# What this task involves:
Using the records below, give again exactly the lines from the line that contains "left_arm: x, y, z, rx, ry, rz" through the line that contains "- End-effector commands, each", both ends included, and only those.

(Provided information Opens)

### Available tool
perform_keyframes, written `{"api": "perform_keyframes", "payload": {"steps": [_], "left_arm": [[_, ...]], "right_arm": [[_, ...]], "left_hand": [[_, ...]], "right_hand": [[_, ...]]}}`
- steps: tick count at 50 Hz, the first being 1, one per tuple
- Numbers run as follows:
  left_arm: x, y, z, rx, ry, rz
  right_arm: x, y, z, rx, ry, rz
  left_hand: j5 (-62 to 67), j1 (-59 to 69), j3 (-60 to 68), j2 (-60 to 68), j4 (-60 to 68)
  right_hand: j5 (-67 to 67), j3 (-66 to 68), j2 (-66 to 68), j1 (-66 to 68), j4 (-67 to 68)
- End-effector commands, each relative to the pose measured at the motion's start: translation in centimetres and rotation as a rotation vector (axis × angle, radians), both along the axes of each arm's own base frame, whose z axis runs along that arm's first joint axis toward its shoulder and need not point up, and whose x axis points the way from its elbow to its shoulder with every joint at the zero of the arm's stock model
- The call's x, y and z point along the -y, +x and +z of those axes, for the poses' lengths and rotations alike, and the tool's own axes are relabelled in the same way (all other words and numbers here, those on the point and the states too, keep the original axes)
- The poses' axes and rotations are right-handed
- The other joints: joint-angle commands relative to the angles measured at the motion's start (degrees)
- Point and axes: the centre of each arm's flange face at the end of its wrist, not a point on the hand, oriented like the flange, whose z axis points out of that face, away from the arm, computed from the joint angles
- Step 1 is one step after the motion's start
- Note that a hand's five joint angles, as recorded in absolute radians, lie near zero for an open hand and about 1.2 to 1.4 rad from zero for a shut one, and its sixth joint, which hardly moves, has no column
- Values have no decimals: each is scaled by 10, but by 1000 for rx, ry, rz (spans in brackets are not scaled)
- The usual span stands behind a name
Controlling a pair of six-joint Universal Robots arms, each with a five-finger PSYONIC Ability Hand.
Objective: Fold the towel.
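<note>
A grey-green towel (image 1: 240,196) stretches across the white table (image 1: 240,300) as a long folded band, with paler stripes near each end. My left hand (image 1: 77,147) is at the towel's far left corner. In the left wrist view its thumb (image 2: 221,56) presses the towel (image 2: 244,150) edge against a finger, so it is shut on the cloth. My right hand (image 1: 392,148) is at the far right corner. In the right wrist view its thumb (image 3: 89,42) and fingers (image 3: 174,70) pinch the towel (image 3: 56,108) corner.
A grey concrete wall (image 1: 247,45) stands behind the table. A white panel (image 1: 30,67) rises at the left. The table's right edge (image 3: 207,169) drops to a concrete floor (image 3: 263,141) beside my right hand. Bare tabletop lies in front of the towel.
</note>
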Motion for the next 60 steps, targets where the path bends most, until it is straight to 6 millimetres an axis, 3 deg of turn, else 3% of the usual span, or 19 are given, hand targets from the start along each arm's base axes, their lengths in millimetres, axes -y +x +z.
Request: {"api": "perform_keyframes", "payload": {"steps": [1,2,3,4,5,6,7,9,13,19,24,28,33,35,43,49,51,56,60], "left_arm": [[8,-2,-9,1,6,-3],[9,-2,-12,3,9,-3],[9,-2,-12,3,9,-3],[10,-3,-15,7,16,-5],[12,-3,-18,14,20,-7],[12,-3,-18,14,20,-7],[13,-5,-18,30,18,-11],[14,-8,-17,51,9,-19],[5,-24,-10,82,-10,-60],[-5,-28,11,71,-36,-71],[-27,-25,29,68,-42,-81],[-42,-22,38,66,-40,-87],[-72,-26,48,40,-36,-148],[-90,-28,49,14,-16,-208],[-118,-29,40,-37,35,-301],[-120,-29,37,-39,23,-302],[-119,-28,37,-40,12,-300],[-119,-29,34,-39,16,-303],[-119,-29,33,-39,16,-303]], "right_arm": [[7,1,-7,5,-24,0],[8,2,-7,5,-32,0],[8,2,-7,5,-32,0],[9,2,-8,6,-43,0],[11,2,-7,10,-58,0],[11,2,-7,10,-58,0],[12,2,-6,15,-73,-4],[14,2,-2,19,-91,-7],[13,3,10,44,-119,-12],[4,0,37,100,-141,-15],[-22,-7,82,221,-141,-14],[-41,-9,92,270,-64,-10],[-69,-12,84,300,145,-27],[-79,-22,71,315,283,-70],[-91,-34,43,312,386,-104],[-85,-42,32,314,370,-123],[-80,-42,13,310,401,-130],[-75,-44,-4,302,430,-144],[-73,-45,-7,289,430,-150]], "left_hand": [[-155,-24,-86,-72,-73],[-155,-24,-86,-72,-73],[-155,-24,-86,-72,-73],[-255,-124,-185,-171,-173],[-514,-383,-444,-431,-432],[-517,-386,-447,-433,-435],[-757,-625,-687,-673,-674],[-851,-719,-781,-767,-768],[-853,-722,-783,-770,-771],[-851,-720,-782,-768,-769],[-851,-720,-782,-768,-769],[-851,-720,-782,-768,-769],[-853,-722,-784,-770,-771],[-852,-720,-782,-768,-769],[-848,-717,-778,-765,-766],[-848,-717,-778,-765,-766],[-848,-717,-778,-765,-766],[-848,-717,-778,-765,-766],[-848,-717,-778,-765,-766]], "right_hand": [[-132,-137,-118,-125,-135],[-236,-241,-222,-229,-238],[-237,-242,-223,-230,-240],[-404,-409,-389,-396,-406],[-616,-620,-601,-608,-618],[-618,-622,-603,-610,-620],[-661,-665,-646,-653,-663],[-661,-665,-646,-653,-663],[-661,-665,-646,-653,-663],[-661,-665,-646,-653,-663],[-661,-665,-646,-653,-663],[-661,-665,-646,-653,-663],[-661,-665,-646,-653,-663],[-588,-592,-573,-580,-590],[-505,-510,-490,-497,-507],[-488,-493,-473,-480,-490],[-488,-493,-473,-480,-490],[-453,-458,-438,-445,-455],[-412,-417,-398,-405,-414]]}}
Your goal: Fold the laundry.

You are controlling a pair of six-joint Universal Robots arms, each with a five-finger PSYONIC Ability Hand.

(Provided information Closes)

# Answer:
  left_arm: x, y, z, rx, ry, rz
  right_arm: x, y, z, rx, ry, rz
  left_hand: j5 (-62 to 67), j1 (-59 to 69), j3 (-60 to 68), j2 (-60 to 68), j4 (-60 to 68)
  right_hand: j5 (-67 to 67), j3 (-66 to 68), j2 (-66 to 68), j1 (-66 to 68), j4 (-67 to 68)
- End-effector commands, each relative to the pose measured at the motion's start: translation in centimetres and rotation as a rotation vector (axis × angle, radians), both along the axes of each arm's own base frame, whose z axis runs along that arm's first joint axis toward its shoulder and need not point up, and whose x axis points the way from its elbow to its shoulder with every joint at the zero of the arm's stock model

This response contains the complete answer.